● **Aim of the task**: Copy, from the listing, every line in which the string "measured" is present.

● **Dataset section**:

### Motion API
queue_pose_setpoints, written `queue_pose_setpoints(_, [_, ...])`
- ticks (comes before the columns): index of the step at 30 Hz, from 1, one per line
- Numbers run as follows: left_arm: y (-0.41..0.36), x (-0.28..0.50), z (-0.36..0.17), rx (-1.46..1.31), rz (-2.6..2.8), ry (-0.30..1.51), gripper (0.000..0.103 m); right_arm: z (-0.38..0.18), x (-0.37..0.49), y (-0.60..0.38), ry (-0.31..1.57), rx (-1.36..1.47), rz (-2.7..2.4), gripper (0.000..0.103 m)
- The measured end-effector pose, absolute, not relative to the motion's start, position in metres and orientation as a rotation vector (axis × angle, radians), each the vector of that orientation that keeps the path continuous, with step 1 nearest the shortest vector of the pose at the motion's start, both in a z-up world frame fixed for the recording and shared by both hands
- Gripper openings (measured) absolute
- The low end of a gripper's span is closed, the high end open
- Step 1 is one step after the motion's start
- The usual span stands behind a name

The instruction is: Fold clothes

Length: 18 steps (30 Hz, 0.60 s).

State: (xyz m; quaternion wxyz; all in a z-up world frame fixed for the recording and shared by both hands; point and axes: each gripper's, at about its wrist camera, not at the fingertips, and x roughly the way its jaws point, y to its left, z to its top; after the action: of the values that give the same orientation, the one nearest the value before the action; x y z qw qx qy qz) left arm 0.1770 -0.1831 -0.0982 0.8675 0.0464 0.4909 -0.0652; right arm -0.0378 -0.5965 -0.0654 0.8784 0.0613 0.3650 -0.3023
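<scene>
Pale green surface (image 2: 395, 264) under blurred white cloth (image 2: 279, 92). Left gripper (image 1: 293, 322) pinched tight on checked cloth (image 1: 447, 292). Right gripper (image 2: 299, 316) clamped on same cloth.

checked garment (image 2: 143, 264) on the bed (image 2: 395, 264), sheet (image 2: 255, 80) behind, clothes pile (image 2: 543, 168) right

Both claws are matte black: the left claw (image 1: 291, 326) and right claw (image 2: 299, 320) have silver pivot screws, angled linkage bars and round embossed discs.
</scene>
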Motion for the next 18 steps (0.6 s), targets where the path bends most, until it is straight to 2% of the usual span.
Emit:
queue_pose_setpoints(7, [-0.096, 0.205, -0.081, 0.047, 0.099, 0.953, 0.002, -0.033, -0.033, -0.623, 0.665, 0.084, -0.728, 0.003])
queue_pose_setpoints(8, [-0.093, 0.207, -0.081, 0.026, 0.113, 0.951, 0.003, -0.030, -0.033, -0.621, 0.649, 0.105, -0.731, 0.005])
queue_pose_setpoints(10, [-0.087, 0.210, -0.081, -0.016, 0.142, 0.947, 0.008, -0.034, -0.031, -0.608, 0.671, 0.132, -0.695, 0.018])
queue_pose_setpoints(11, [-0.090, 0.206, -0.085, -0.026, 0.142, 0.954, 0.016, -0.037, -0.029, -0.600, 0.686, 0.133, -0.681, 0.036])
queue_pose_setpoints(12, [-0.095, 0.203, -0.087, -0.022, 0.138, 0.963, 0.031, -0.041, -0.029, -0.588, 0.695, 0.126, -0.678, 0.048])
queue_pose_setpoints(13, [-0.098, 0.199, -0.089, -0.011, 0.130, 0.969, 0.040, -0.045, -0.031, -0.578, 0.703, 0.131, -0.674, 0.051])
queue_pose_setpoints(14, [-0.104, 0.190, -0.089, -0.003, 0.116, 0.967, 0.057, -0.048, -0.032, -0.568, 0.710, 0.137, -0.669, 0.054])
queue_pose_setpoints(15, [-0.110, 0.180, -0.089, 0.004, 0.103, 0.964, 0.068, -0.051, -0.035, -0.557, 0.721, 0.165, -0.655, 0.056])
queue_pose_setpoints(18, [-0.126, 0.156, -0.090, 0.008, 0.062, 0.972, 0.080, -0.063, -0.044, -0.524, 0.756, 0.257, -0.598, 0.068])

● **Solution to this task**:
- The measured end-effector pose, absolute, not relative to the motion's start, position in metres and orientation as a rotation vector (axis × angle, radians), each the vector of that orientation that keeps the path continuous, with step 1 nearest the shortest vector of the pose at the motion's start, both in a z-up world frame fixed for the recording and shared by both hands
- Gripper openings (measured) absolute

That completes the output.